Ce qu’il veut, c’est ce que Leibnitz, Kant et ses successeurs ont réalisé. Il n’a résolu à fond aucun des problèmes qu’il se pose ; il est resté partout sur le seuil, en face des questions et des résultats empruntés aux systèmes qu’il a voulu concilier.

Nous souscrivons volontiers à ce jugement, qui dans sa généralité nous paraît exact et avait déjà été porté par les écrivains antérieurs (Voy. Eucken). Comment notre auteur le justifie-t-il et parvient-il à lui donner plus de précision ? Le passage suivant nous l’apprend, en ce qui concerne la direction nouvelle et les mérites principaux du penseur dont M. Falkenberg entreprend de mieux faire connaître les idées et les services rendus à la philosophie.

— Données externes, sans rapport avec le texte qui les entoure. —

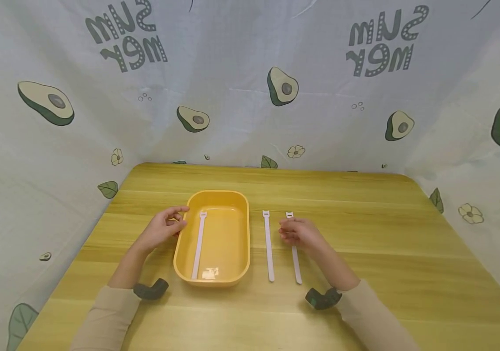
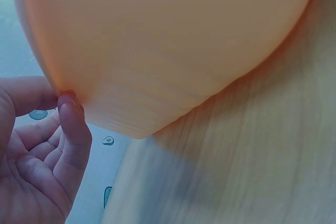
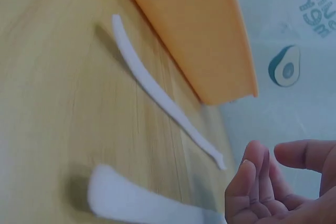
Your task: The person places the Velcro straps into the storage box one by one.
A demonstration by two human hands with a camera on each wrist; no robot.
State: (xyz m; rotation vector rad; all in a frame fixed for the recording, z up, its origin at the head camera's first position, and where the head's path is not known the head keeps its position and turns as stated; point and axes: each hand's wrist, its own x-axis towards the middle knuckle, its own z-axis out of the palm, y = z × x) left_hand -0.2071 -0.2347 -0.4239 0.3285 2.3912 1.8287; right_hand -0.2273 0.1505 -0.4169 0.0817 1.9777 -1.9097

Le nouveau, c’est : 1o l’intérêt pour les mathématiques et les recherches naturelles ; 2o le retour plus intelligent à l’antiquité mieux comprise et plus profondément interprétée, 3o une appréciation plus originale de ce qu’il lui emprunte.

« Après Pythagore, Platon, Aristote et les stoïciens, ce sont surtout les néo-platoniciens et les Pères de l’Église eux-mêmes, s’inspirant des Alexandrins, saint Augustin et Denys l’Aréopagite, où il puise. Des idées depuis longtemps oubliées avec lui reparaissent : la valeur, que rien ne peut remplacer, de l’individu, sa force capable de tout embrasser, la nature invisible de Dieu et cependant comme telle saisissable dans l’extase mystique, l’activité faisant le fond de l’univers, la véritable réalité de l’esprit, dont l’essence est de connaître, puisant les trésors de la science à la source de sa nature intime ; et toutes ces idées exprimées non sous la forme sentimentale de fatigue et d’épuisement dans laquelle l’antiquité à son déclin les avait produites, mais avec la vigueur, la vie, la jouissance anticipée de l’avenir qui annonce une race nouvelle et rajeunie. Ajoutons l’idée du développement déjà énergiquement annoncée, quoique non encore prouvée, celle de l’harmonie universelle du monde, et, comme prélude de la conception enthousiaste de la nature de J. Bruno, une reconnaissance de l’action divine, plus rapprochée, présente dans le fini, le remplissant. Tout cela, c’est comme des boutons, des bourgeons qui apparaissent après une rosée bienfaisante. »

Le plan adopté par l’auteur est celui-ci : 1o Dieu et le monde, 2o la Création, 3o la Cosmologie, 4o le But de l’univers, 5o l’essence de l’Ame et son rapport avec le corps. Mais c’est surtout la théorie de la Connaissance qui fait l’objet principal de cette étude, la science du non-savoir (docta ignorantia), les degrés de la connaissance, les sens et l’imagination, la raison et l’intellect, C’est en étudiant chacun de ces points qu’il prétend justifier et préciser ses assertions.